» **WHAT IS EXPECTED**:
Would you please copy each line of the data in which the string "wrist" occurs?

» **RECORDED INFORMATION**:
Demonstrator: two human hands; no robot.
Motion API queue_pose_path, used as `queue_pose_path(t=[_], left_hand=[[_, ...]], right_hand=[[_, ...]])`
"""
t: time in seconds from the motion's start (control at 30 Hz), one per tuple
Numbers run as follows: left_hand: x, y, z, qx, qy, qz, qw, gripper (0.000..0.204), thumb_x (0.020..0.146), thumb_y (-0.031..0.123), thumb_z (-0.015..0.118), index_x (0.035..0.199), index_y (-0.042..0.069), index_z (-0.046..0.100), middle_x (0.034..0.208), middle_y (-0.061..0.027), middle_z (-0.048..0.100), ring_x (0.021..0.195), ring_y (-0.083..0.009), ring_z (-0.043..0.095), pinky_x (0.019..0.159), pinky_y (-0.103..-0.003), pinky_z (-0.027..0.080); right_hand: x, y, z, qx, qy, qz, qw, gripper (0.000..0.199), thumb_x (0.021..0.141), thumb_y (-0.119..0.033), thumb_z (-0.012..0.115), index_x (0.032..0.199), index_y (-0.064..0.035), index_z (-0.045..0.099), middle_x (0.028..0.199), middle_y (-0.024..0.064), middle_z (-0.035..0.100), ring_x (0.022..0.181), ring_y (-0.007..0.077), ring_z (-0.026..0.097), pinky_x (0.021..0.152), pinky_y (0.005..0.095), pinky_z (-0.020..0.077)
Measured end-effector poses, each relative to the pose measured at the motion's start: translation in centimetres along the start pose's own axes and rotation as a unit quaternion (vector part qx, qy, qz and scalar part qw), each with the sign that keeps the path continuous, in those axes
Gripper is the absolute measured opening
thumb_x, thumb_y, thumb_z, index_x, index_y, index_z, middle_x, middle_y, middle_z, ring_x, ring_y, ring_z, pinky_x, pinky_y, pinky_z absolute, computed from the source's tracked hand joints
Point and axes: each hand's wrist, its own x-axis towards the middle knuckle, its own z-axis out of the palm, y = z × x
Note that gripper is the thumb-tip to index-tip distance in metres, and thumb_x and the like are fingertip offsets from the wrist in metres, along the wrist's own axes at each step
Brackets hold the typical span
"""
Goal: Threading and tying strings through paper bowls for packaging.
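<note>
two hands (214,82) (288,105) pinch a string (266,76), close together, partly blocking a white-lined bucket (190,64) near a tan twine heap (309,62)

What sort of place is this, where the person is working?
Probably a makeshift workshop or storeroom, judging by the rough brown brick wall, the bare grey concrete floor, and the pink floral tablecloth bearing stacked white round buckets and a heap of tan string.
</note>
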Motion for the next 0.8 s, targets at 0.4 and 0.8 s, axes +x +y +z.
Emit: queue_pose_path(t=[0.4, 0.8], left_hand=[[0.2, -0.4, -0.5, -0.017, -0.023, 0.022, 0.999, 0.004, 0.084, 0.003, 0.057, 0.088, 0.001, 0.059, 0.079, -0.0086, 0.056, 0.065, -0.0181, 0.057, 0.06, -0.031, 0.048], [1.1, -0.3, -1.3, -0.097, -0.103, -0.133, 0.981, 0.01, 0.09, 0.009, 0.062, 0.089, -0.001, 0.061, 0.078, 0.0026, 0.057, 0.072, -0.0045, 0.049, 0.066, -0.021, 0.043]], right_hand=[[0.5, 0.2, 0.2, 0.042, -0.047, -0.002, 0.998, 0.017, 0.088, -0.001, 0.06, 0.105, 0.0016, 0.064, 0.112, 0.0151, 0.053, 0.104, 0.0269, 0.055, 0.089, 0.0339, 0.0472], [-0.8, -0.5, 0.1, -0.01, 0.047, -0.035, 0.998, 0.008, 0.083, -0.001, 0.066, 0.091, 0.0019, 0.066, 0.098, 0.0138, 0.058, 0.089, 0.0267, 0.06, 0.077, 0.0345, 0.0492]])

» **EXERCISE RESPONSE**:
Point and axes: each hand's wrist, its own x-axis towards the middle knuckle, its own z-axis out of the palm, y = z × x
Note that gripper is the thumb-tip to index-tip distance in metres, and thumb_x and the like are fingertip offsets from the wrist in metres, along the wrist's own axes at each step

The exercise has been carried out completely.